State Key Laboratory of Genetic Engineering, Institute of Genetics, Fudan University, Shanghai 200433, PR China.
State Key Laboratory of Genetic Engineering, Institute of Genetics, Fudan University, Shanghai 200433, PR China; Institutes of Biomedical Sciences, Fudan University, Shanghai 200032, PR China.
Biochem Biophys Res Commun. 2014 Mar 28;446(1):61-7. doi: 10.1016/j.bbrc.2014.02.049. Epub 2014 Feb 21.
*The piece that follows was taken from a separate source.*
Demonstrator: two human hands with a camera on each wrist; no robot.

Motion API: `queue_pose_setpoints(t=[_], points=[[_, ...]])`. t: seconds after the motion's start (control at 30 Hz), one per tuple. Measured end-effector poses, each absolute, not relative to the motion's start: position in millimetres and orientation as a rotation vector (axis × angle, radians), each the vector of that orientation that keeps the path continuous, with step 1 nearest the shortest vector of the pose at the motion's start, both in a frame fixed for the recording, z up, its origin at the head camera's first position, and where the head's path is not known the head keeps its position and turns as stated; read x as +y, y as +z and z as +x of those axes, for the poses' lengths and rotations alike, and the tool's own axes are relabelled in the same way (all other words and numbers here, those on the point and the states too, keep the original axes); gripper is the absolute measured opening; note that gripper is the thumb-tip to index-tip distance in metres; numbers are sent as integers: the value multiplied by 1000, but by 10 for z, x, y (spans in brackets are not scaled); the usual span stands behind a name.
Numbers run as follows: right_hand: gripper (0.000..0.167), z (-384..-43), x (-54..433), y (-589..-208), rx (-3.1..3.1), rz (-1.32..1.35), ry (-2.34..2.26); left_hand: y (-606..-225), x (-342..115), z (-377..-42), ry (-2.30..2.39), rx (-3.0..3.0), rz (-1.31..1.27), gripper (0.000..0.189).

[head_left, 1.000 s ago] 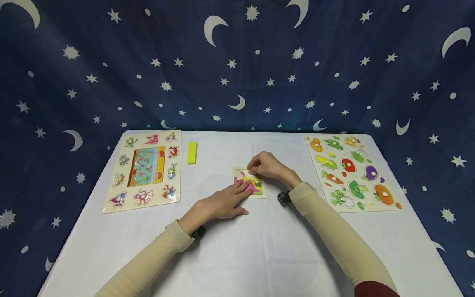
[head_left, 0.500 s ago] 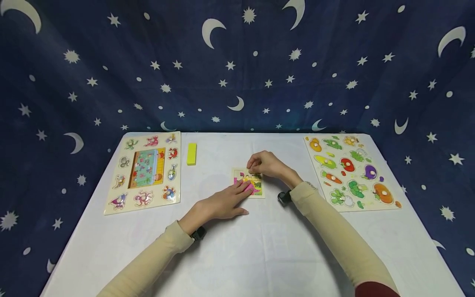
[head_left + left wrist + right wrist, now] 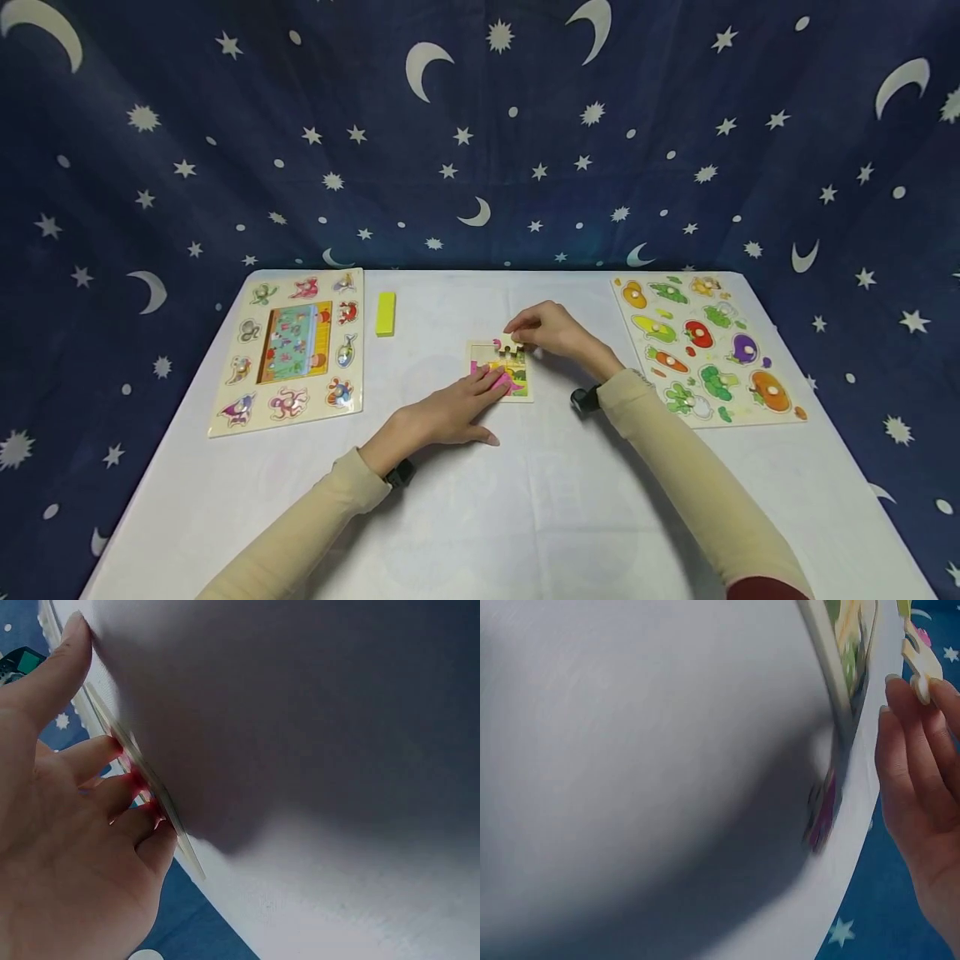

TCP10L (T-complex 10 (mouse)-like) has been identified as a liver and testis-specific gene. Although a potential transcriptional suppression function of TCP10L has been reported previously, biological function of this gene still remains largely elusive. In this study, we reported for the first time that TCP10L was significantly down-regulated in clinical hepatocellular carcinoma (HCC) samples when compared to the corresponding non-tumorous liver tissues. Furthermore, TCP10L expression was highly correlated with advanced cases exceeding the Milan criteria. Overexpression of TCP10L in HCC cells suppressed colony formation, inhibited cell cycle progression through G0/G1 phase, and attenuated cell growth in vivo. Consistently, silencing of TCP10L promoted cell cycle progression and cell growth. Therefore, our study has revealed a novel suppressor role of TCP10L in HCC, by inhibiting proliferation of HCC cells, which may facilitate the diagnosis and molecular therapy in HCC.
TCP10L(与小鼠 T 复合体 10 同源)已被鉴定为肝脏和睾丸特异性基因。尽管之前已经报道了 TCP10L 具有潜在的转录抑制功能,但该基因的生物学功能仍很大程度上难以捉摸。在这项研究中,我们首次报道 TCP10L 在临床肝细胞癌(HCC)样本中与相应的非肿瘤性肝组织相比显著下调。此外,TCP10L 的表达与超过米兰标准的晚期病例高度相关。在 HCC 细胞中过表达 TCP10L 抑制集落形成,通过 G0/G1 期抑制细胞周期进程,并在体内减弱细胞生长。一致地,沉默 TCP10L 促进细胞周期进程和细胞生长。因此,我们的研究揭示了 TCP10L 在 HCC 中的新的抑制作用,通过抑制 HCC 细胞的增殖,这可能有助于 HCC 的诊断和分子治疗。